Originally posted here by Nokia
As well as the points mentioned above:
1. Move your AP in to the centre of your house if you can (away from any windows etc)
I believe that some routers have the ability to adjust signal strength. Might be worth looking into.
2. If it has two antenna's disable one, providing if the signal is still strong enough for you
3. If you a really worried about it, unplug it when you are not using it
This will not make it more secure, it merely cause extra hassle for the user.
4. Regualry check your logs
5. Set it to only issue out 1 or 2 IP addresses (or as many IP addresses as you have wireless clients) usually they will issue out 254 IP addresses.....if you only have two computers, you only need 2 IP addresses.....
MAC Filtering. Only allow certain clients to connect.
6. You could even turn of DHCP altogether and assign yourself a static IP, so the attacker will not know your subnet and will have to guess at an IP before he can associate with it
This accomplishes nothing as any packet sniffer will give you the subnet/IPs
7. If the AP allows it change the subnet to a non default one, i.e 192.168.32.0/24 etc
Again, security through obscurity.
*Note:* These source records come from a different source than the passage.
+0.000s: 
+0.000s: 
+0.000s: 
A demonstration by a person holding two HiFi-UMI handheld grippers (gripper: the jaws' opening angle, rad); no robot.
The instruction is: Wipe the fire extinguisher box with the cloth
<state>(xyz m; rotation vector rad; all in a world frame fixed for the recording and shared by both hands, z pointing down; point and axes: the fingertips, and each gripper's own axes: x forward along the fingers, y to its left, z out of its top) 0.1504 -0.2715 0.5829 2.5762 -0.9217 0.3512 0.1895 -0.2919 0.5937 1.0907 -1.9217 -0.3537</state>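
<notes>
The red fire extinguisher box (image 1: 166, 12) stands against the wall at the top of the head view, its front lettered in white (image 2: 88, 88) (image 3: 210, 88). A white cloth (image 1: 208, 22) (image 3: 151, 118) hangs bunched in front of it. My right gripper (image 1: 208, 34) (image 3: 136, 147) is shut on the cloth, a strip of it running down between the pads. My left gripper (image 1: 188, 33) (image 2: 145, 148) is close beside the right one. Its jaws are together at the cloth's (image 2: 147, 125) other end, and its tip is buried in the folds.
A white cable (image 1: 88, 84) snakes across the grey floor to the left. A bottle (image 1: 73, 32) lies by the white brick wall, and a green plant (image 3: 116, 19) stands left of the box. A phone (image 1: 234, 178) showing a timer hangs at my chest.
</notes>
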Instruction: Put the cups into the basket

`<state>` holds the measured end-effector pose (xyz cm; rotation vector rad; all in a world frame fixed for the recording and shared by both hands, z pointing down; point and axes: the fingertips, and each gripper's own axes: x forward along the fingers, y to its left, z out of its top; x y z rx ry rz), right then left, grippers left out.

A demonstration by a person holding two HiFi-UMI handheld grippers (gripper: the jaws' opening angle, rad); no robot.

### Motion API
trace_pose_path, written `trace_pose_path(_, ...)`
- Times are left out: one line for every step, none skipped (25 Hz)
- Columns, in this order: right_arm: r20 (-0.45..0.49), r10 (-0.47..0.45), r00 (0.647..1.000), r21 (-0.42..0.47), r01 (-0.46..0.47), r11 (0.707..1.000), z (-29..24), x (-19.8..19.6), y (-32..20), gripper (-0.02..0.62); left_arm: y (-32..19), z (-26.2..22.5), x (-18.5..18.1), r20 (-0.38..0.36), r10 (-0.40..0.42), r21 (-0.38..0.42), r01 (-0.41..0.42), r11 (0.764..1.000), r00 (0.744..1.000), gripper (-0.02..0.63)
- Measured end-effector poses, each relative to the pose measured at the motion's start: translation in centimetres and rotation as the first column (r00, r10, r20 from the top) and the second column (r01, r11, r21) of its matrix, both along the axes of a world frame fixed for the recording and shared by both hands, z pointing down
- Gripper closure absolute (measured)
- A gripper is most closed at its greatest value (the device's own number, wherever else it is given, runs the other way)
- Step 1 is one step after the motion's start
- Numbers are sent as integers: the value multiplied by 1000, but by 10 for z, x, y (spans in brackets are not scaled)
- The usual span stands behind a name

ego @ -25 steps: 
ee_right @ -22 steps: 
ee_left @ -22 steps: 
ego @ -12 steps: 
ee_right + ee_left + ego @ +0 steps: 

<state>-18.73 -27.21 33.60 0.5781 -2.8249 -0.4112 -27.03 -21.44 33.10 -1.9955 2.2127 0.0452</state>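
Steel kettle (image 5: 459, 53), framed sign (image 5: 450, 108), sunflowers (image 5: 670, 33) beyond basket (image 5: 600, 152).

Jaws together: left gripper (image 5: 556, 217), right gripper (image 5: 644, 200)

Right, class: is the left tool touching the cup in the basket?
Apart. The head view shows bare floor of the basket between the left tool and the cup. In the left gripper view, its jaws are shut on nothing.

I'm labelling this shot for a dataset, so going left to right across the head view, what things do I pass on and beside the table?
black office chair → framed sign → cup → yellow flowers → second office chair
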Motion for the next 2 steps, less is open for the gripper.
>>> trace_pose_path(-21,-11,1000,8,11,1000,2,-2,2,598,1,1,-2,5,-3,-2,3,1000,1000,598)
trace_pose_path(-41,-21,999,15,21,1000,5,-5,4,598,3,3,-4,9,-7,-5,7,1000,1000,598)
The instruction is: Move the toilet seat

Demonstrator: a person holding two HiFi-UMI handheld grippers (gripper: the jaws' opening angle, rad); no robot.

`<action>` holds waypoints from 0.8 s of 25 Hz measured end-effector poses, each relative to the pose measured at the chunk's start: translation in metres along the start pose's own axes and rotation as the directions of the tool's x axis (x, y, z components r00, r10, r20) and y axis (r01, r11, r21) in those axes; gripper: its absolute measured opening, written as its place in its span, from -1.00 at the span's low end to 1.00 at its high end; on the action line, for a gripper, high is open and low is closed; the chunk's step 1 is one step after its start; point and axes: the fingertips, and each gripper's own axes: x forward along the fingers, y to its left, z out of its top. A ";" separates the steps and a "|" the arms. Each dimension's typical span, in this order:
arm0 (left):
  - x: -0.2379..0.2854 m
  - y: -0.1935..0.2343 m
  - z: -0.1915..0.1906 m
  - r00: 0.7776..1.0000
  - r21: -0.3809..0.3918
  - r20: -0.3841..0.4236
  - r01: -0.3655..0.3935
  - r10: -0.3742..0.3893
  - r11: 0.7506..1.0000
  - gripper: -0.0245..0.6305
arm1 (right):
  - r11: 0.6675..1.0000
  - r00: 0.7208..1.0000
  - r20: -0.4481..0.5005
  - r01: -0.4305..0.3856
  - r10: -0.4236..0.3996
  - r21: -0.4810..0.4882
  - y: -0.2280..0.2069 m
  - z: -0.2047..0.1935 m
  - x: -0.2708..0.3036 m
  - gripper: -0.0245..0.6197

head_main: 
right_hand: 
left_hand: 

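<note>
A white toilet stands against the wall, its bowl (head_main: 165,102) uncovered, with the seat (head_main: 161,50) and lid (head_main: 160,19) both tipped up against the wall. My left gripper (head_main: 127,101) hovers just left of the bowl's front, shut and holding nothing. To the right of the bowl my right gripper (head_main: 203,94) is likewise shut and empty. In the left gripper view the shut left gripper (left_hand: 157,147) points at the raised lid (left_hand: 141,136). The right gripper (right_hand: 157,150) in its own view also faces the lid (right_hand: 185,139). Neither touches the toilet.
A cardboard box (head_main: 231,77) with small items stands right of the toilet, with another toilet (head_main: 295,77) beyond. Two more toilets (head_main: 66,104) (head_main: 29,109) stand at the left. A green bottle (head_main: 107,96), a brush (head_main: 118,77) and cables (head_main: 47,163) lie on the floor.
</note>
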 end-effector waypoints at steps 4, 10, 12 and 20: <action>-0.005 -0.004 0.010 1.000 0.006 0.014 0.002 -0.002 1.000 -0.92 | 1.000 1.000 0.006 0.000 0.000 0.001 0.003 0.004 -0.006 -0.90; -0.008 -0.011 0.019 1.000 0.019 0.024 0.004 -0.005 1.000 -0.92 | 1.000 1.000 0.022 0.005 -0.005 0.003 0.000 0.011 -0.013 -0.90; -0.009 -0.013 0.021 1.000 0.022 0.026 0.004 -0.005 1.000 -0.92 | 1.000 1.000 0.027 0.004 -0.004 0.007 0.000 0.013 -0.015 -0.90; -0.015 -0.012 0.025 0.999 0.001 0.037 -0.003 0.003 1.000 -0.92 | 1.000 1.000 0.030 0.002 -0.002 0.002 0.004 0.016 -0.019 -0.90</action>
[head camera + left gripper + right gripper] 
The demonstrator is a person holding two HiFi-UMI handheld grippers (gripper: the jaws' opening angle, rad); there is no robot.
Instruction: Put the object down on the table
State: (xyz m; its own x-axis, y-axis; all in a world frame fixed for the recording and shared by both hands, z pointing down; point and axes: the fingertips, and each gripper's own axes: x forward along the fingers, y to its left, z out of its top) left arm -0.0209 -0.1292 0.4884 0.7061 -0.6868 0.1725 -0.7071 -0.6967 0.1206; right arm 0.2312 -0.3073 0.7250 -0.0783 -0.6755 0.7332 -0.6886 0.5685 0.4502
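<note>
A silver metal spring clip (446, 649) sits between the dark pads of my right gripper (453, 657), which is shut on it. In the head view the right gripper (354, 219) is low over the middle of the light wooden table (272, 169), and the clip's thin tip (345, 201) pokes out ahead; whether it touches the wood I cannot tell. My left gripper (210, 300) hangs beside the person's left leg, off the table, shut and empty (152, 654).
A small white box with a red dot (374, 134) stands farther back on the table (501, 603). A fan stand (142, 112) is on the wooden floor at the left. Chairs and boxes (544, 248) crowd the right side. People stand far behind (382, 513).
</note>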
You should know better.
8. There are programs you can run from your laptop that will alert you when ever someone connects to your AP, but I can't think of one of the top of my help but I am sure someone here will know of one, or search around for one.
9. Disable remote administration (so people on the internet can not connect to the admin page of it
Also disable wireless administration, I am not sure if you were referring to this as well. Ideally, only an SSL connection from a wired host should be able to administer the router.
10. Disable wireless administration, so you have to physically be wired in to the AP to get to the admin page
Nevermind...
11. If the AP allows it you can disable communication between wireless clients associated with that AP.
This may be severely counter-productive.
Each one one their own will not do much to secure it but the more of them you implement, the more secure you make it.
IMHO I would say the best single security measure you can take it to limit the ammount of IP addresses available, if you only have 1 wireless client, you only need 1 IP address, so set it to only ever issue out the 1 IP. If your connection suddenly starts dropping you are probably subject to some sort of deauth attack and know someone is trying to access your AP.
An IDS on the wireless portion is good.